GIVEN DATA:

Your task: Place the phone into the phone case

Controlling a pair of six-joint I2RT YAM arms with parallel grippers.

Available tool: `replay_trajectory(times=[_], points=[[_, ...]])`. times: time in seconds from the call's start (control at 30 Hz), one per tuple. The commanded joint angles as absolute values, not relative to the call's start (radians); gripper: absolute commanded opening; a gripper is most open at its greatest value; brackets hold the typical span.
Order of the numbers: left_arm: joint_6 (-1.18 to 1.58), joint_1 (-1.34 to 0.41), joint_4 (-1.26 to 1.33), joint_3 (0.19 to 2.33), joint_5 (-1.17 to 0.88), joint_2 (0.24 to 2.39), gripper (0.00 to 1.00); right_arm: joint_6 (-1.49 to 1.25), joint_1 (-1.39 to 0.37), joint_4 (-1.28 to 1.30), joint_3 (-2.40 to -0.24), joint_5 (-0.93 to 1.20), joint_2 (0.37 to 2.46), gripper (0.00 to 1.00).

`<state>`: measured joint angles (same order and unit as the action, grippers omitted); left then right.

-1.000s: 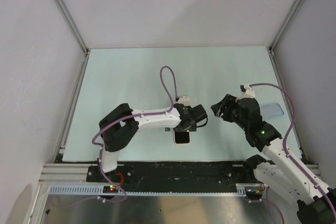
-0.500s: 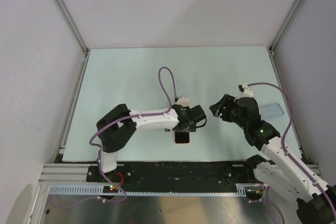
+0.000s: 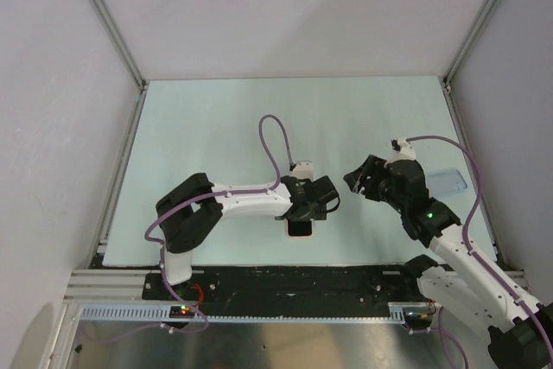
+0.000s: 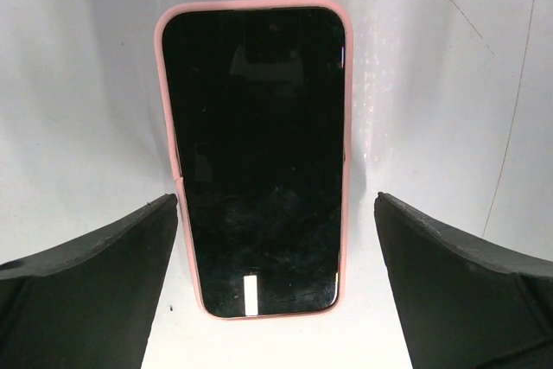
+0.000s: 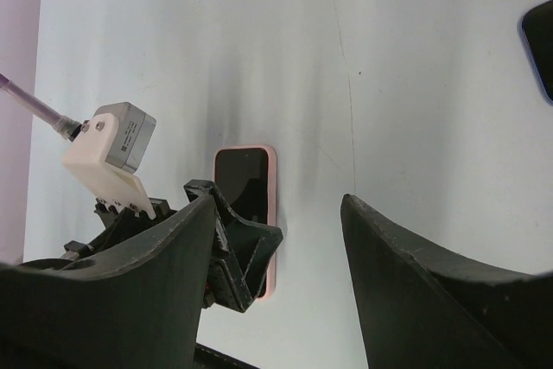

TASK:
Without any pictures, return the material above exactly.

EXERCISE ANSWER:
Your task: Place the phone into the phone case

Controlling a pair of six-joint I2RT YAM arms with parallel grippers.

Available tool: `replay_trajectory(times=[_], points=[[_, ...]])`. times: time in seconds from the call's start (control at 30 Hz), one per tuple. The commanded joint angles as absolute values, not relative to the call's start (radians); gripper: absolute commanded opening; a gripper is most open at its greatest value; brackets hold the typical span.
Order of the numbers: left_arm: joint_6 (-1.18 to 1.58), joint_1 (-1.34 to 0.41), joint_4 (-1.26 to 1.33), joint_3 (0.19 to 2.33), joint_5 (-1.17 to 0.88), joint_2 (0.24 to 2.39), gripper (0.00 to 1.00); right_arm: joint_6 (-1.49 to 1.25), joint_1 (-1.39 to 0.37), joint_4 (-1.28 to 1.30), joint_3 (-2.40 to -0.24), joint_5 (-0.93 to 1.20), joint_2 (0.37 to 2.46), gripper (0.00 to 1.00).

`<state>`: measured joint angles (same order and unit as the action, grippers omitted); left then right.

-1.000s: 
-0.500s: 
+0.000s: 
+0.000s: 
+0.000s: 

With this, the answer is complete.